Header lexy/dsl.hpp

The rule DSL for specifying the grammar.

template <typename T>
concept rule = ;

The grammar in lexy is specified in several productions, where each one defines an associated rule. This rule is an object built from the objects and functions of namespace lexy::dsl that defines some (implementation-defined) parsing function. Parsing a rule takes the reader, which remembers the current position of the input, and the context, which stores information about the current production and whitespace rules, and is responsible for handling errors and values.

Parsing can have one of the following results:

  • Parsing can succeed. Then it consumes some input by advancing the reader position and produces zero or more values.

  • Parsing can fail. Then it reports an error, potentially after having consumed some input but without producing values. The parent rule can react to the failure by recovering from it or they fail itself.

  • Parsing can fail, but then recover. Then it has reported an error, but now it has consumed enough input to be in a known good state and parsing continues normally. See error recovery  for details.

A branch rule is a special kind of rule that has an easy to check condition. They are used to guide decisions in the parsing algorithm. Every branch rule defines some (implementation defined) branch parsing function. It mostly behaves the same as the normal parse rule, but can have one additional result: branch parsing can backtrack. If it backtracks, it hasn’t consumed any input, raised errors or produced values. The parsing algorithm is then free to try another branch.

Note
The idea is that a branch rule can relatively quickly decide whether or not it should backtrack. If a branch rule does not backtrack, but fails instead, this failure is propagated and the parsing algorithm does not try another branch.

A token rule is a special kind of rule that describes the atomic elements. Parsing them never produces any values and can happen easily, as such they’re also branch rules where the entire rule is used as the condition. Because they’re atomic elements of the input, they also participate in automatic whitespace skipping : after every token, lexy will automatically skip whitespace, if one has been defined.

The parse context stores state that can be accessed during parsing. This includes things like the current recursion depth, see lexy::dsl::recurse , whether or not automatic whitespace skipping is currently enabled, see whitespace skipping , but also arbitrary user-defined variables, see lexy::dsl::context_flag , lexy::dsl::context_counter , and lexy::dsl::context_identifier .

When a rule modifies the context during parsing, by adding an additional context variable for example, this modification is available for all following rules in the current production and all child productions.

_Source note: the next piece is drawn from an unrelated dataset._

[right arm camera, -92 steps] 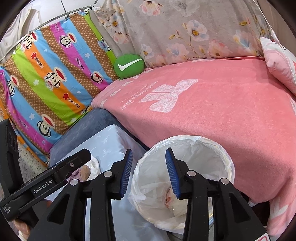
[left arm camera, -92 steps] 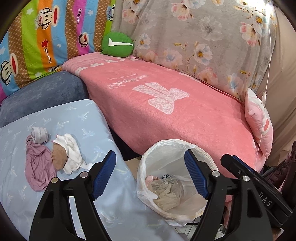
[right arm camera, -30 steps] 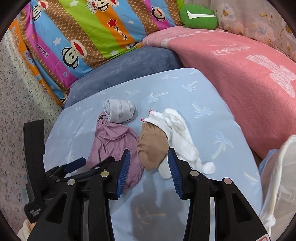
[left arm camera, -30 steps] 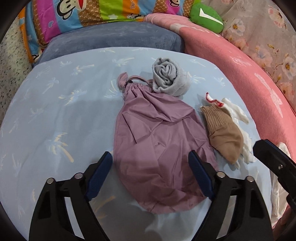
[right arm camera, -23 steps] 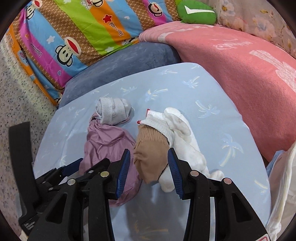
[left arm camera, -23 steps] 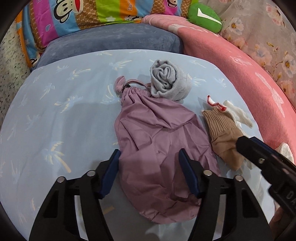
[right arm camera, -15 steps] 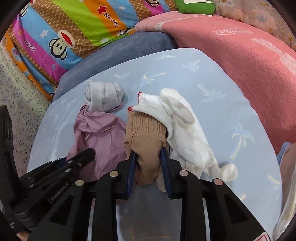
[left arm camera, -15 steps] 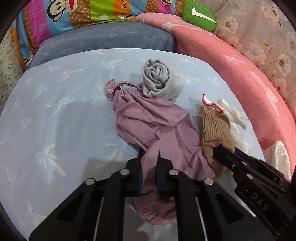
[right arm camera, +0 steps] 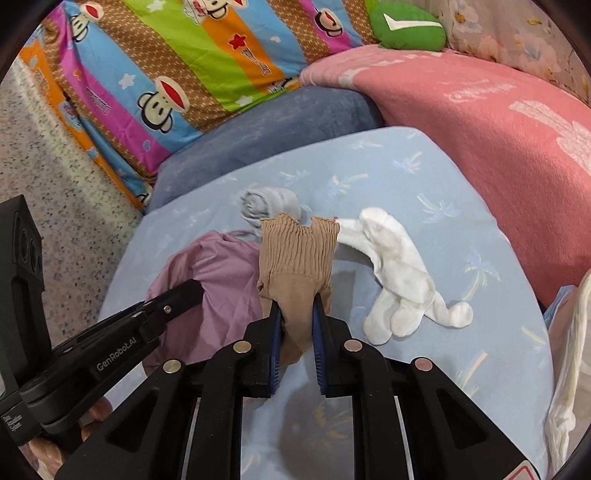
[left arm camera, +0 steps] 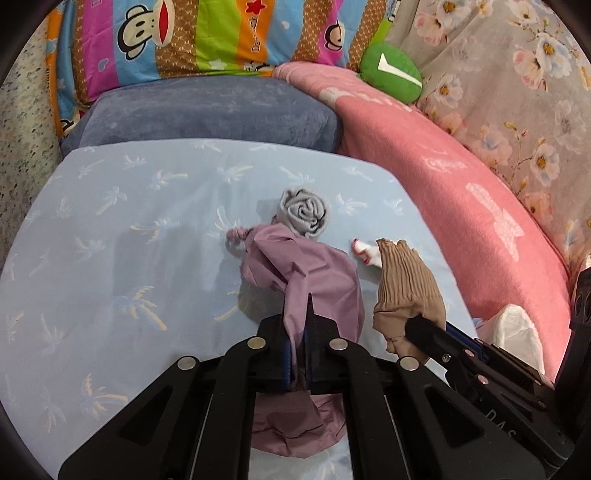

In particular, the modification is no longer visible in any parent production. If a rule is parsed in a loop, e.g. by lexy::dsl::loop  or lexy::dsl::list , any context modification does not persist between loop iterations, and is also not available outside the loop.

How to read the DSL documentation [1]

The behavior of a rule is described by the following sections.

Matching/parsing

This section describes what input is matched for the rule to succeed, and what is consumed. For token rules it is called "matching", otherwise "parsing".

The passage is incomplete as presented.